Il faut dire que les pouvoirs publics ont concocté des programmes sous la pression des mouvements populaires et socio-politiques. Plusieurs projets disparates sans aucune cohérence, qui n’ont pas encore été réalisés, connaissent des obstacles et des difficultés et ne sont même pas de nature à créer des emplois permanents ou à impulser une dynamique de croissance._
Il s’agit de la construction de la route expresse Tunis-Jelma dont les travaux ne commenceront que fin 2018 au mieux, et de l’exploitation du gisement de phosphate de Meknassy qui rencontre des difficultés au niveau de l’acquisition des terres nécessaires à l’exploitation et qui n’a pas encore trouvé de financement. Ainsi que le marché du gros de la ville de Sidi Bouzid qui doit être construit sur 20 ha mais dont les travaux n’ont pas encore été entamés, outre le financement à trouver. La plupart des projets n’ont pas encore été engagés car il faut trouver les financements nécessaires, assainir le statut foncier, réaliser les études techniques et économiques, lancer les appels d’offres et surtout trouver les entreprises qui accepteront de les réaliser.

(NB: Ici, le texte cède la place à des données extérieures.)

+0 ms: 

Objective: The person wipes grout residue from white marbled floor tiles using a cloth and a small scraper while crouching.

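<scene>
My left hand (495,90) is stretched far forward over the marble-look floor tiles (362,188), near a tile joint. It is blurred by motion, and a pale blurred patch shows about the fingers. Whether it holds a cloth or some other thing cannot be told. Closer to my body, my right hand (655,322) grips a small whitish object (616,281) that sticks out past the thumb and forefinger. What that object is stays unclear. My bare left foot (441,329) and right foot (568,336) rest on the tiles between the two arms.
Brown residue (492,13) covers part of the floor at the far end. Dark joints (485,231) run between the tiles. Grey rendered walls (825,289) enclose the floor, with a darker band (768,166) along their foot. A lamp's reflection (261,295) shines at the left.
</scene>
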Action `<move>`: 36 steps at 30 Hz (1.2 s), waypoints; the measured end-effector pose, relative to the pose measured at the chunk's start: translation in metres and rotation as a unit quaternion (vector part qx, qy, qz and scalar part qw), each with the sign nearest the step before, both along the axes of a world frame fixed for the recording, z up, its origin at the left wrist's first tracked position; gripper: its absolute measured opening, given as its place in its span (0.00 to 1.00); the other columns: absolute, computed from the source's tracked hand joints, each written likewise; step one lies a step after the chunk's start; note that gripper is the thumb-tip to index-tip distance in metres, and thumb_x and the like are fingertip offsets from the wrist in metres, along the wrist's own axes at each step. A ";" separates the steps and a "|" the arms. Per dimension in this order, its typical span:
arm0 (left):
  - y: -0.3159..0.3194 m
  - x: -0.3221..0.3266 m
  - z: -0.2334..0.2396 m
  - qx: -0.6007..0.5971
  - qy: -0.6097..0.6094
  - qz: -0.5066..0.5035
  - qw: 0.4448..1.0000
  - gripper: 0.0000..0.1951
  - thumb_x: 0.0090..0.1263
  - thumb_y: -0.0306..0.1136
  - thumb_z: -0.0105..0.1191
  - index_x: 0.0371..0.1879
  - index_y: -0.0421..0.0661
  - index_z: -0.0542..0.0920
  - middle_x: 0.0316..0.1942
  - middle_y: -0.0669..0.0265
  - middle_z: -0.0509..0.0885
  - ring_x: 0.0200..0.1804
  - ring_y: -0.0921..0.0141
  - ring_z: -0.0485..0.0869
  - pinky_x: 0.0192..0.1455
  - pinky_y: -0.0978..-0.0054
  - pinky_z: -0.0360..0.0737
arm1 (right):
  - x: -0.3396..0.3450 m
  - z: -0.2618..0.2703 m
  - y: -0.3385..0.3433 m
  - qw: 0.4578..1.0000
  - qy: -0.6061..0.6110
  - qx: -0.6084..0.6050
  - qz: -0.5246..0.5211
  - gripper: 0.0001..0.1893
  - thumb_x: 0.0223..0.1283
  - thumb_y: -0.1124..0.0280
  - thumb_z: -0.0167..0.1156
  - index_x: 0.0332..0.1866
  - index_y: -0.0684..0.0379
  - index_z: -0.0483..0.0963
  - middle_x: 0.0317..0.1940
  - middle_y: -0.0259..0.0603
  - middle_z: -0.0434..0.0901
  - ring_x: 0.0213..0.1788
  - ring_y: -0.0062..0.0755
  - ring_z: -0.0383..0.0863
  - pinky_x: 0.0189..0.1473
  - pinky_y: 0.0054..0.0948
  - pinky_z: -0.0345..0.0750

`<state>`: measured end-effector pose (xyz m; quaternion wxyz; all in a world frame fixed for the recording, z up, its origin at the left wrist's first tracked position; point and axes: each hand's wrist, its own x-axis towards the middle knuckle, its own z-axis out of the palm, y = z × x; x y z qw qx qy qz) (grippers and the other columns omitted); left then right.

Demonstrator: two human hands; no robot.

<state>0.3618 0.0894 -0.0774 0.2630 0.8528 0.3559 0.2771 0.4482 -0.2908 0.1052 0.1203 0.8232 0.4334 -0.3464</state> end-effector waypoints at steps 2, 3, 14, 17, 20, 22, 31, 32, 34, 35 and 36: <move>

Il y a également l’approvisionnement en gaz de la ville pour 45 MD, la construction d’une station de production d’électricité à Mazouna avec une puissance de 100 MW pour 250 MD, ainsi que l’électrification des puits.
Le barrage d’Ezzazia est prévu, mais est-ce que les études ont été faites ? De quel coût s’agit-il ? Y a-t-il un financement et une date pour le début et la fin des travaux ?
Il est fondamental que l’Etat assume son rôle en matière de réalisation et de modernisation des infrastructures de base : construction de routes, aménagement de zones industrielles, raccordement aux réseaux électriques, alimentation en gaz et en eau potable, organisation des transports publics, formation professionnelle…
Il doit également créer un climat des affaires favorable à l’investissement privé : simplification des formalités administratives, facilitations d’accès au crédit bancaire, incitations financières et fiscales, instauration d’un climat de confiance entre l’administration et les promoteurs privés.
L’amorce de la promotion du développement régional ne peut être une réalité sans l’engagement ferme et irréversible du secteur privé, que ce soit celui des chefs d’entreprises et des hommes d’affaires originaires de la région qui s’approprient ainsi la destinée de leur origine et prennent en charge sa croissance économique, ou bien celui des entrepreneurs originaires des grandes villes du littoral qui disposent de capitaux et découvrent des opportunités d’investissement et de création de projets économiques dans les régions. Car en fait, ce sont les investisseurs privés à travers l’implantation de projets économiques dans les régions qui vont dynamiser les activités économiques de la région, créer de la valeur ajoutée et des emplois sur place.
Pour “faire bouger les choses”, il faut une ferme volonté des politiques de concevoir la croissance économique des régions et de faire aboutir les projets, grâce à la mobilisation des responsables techniques et des cadres administratifs supérieurs dans les régions.
Un suivi et un contrôle continu de l’avancement des chantiers s’imposent.
Ce qui est valable pour Sidi Bouzid l’est pour tous les gouvernorats des régions intérieures défavorisées : Kasserine, Siliana, Kébili, Tataouine, Medenine, Kairouan, Jendouba, Gafsa…
Il faut compter 12 gouvernorats sur 24 en attendant que l’on crée les districts.